Among his other improvements, the King started municipal omnibuses, which were white and gold. But the pump being near the place where the omnibuses changed horses the conductors used to take the bitter water to wash the omnibuses with, and gradually they became scarlet and blue and green and violet, just as you see them to-day. So now you know the reason of the colour of omnibuses. And this is the end of the Magician’s part of the story.

When the Magician had been turned into a post, the King said—

“I’m very sorry;” but the Princess said—

“Dear, he deserved it. And being a post is not painful. Let us never think of him again. I have learned many things since I came here. I have something to break to you. Do you think you can bear it?”

“I can bear anything now,” said he, holding her in his arms, and kissing her again, because she was so very dear.

“Well,” said Perihelia, “I am Princess of the Sun, and if I marry you, my own dear King, I shan’t be able to help colouring your pretty white kingdom a little. Just soft sweet colours, dear, and not an inch of plush. We’ll make a law against that the very first thing. And you shall go on teaching your people to be good, and I’ll try to teach them to be happy. Do you think I can?”

The White King smiled. “You’ve taught me,” he said; “but now, before we do anything for the people, let’s go and get married, and we can begin to make the new laws directly we’ve finished breakfast. We shall just have time to be married if we go off to church at once.”

So they went off, and woke up the Archbishop, and were married, and the Archbishop came home with them to breakfast, and afterwards they began to make laws as hard as they could.

The first law was “There is to be no Plush at all in this kingdom.” And now Albanatolia is the most beautiful country in the world, all soft sweet colours and clear pearly white; and the Queen Perihelia has taught the people how to be happy, so the King has very little work to do, for they are good almost without his interfering at all.
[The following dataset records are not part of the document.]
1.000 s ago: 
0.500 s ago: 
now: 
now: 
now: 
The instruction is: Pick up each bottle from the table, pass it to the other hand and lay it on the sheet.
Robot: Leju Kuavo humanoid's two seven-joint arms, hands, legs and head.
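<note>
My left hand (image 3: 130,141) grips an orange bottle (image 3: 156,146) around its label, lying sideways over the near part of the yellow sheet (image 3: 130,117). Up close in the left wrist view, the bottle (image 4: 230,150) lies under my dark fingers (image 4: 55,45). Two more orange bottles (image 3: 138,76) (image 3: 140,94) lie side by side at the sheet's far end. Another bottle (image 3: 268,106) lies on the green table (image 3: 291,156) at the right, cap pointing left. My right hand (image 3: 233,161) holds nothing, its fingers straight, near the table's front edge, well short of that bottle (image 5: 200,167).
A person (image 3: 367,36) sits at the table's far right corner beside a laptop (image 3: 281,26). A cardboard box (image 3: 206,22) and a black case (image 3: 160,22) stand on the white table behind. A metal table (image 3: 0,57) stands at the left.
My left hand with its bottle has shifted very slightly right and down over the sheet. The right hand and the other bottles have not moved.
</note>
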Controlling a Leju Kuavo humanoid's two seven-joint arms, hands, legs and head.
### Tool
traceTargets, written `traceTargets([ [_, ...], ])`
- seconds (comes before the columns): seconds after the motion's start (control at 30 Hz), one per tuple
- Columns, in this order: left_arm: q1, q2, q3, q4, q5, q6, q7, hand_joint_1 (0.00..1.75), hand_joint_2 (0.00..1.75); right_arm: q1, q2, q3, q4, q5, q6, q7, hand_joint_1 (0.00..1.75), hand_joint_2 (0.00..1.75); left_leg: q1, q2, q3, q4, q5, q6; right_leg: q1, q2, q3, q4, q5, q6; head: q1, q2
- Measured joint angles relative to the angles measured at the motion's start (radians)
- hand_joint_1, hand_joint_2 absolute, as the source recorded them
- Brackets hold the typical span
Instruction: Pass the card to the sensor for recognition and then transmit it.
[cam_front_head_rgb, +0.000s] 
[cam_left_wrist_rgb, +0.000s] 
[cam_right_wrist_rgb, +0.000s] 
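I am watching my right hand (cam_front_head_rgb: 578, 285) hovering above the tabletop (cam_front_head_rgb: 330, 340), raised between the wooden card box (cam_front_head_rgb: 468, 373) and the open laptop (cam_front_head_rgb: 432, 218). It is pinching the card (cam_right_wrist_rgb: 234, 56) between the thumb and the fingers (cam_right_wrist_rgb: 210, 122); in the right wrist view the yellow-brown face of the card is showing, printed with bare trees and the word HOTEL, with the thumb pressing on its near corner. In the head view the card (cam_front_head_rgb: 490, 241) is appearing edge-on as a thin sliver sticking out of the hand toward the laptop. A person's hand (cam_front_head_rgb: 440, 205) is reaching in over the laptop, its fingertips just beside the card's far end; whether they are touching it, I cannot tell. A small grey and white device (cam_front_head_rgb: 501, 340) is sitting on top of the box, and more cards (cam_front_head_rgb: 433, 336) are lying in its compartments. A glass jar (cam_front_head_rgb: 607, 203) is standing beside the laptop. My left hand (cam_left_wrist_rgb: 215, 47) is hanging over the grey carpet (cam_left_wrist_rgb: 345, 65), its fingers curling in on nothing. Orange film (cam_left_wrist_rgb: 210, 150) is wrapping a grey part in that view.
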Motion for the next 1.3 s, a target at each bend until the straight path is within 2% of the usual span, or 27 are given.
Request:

It is a lovely country. I hope you will go there some day. I went there once but they would not let me stay because I had a black coat on, and gaiters; and the sight of these clothes made the people so unhappy that the Queen asked me as a private and personal favour to go away, and never to come back unless I could come dressed in something like the colours of the clouds at dawn. I have never been able to manage this, and, anyway, I don’t suppose I could find the way there now. But, if you could get the proper dress, perhaps you could?